В то самое время, когда правительница Елена и любезный сердцу ее князь Овчина-Телепнев обсуждали судьбу узников Воротынских, князь Иван советовался с сыновьями, как вести себя под пытками, которых, по его мнению, им не миновать.
– Самое легкое – выложить все о намеках окольничего Лятцкого и о предложении князя Ивана Вельского. Все, как на духу. Обвинят тогда за недонос. Опалы не снимут, особенно с меня, но живота не лишат. Только, мыслю, чести роду нашему такое поведение не прибавит. Лятцкий и Вельский на порядочность рассчитывали, со мной беседуя, а я – предам их. По-божески ли? По-княжески? Доведись мне одному под пытку, я бы отрицал крамольные речи. Лятцкий лишь наведался и все тут, а главный воевода о сторожах и сакмах знать желал. Посильно ли вам такое? Сдюжите ли плети, железо каленое, а то и – дыбу?
– Посильно, – без пафоса ответил Михаил. – С Лятцким мы не виделись, ты, князь-батюшка один его потчевал, князь же Вельский по воеводским делам прибыл, о порубежной страже речи вел.

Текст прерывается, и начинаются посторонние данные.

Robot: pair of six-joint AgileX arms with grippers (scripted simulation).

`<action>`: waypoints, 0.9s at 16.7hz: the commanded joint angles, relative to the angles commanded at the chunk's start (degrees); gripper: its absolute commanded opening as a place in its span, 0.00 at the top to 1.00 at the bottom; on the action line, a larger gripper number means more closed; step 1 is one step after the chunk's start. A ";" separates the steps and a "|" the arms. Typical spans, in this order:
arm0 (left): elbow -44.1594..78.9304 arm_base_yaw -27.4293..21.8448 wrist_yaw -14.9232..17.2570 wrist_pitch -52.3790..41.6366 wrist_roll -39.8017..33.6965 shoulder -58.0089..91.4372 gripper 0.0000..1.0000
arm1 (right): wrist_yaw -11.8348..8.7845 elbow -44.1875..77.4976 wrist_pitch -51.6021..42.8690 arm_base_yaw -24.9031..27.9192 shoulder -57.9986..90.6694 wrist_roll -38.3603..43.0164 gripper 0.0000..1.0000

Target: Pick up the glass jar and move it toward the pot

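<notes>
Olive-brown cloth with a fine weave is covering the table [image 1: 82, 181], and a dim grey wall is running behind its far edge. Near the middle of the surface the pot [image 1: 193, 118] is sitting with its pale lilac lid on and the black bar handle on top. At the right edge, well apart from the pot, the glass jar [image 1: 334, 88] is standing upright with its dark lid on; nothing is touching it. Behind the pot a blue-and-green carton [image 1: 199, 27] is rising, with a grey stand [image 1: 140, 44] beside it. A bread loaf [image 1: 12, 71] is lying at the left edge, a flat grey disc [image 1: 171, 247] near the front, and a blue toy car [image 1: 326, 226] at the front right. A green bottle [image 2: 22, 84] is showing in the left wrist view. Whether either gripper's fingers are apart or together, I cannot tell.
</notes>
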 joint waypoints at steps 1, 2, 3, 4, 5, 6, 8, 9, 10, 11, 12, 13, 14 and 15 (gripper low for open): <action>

– Верно все. Как ты, князь Владимир?
– Умру, но лишнего слова не вымолвлю!
– О смерти – не разговор. На пытках мало кто умирал. Выдюжить боль и унижение не всякому дано.
– Выдюжу.
– Славно. А смерть? Она придет, когда Бог ее пошлет. За грехи наши тяжкие.
Трудно сказать, за какие грехи Бог послал смерть, чтобы прибрала она к своим костлявым рукам князя Ивана Воротынского, но отдал он Богу душу сразу же после пытки, хотя его самого Овчина лишь «погладил» плеткой.
Когда их ввели в пыточную, каты без лишних слов сорвали одежды с Михаила и Владимира, а князя Ивана толкнули на лавку в дальнем углу, чуть поодаль от которой, за грубым тесовым столом сидел плюгавый писарь, будто с детства перепуганный. Гусиные перья заточены, флакончик полон буро-фиолетового зелья. Писарь словно замер в ожидании. Бездействовали и каты. Лишь крепко держали гордо стоявших нагими юношей, статных, мускулистых, хотя и белотелых. Вошел Овчина-Телепнев. Сразу к князю Ивану Воротынскому.
– Выкладывай без изворотливости, какую замыслил крамолу против государыни нашей, коей Богом определена власть над рабами ее?! Что за речи вел ты с Лятцким да с Иваном Вельским?! Не признаешься, детки твои дорогие испытают каленое железо.
Горновой тем временем принялся раздувать угли мехами, и зловеще-кровавые блики все ярче и ярче вспыхивали на окровавленных стенах и низком сыром потолке пыточной. Овчина-Телепнев продолжал, наслаждаясь полной своей властью:
– Погляди, как великолепны княжичи. Любо-дорого. Останутся ли такими, в твоих, Ивашка, руках.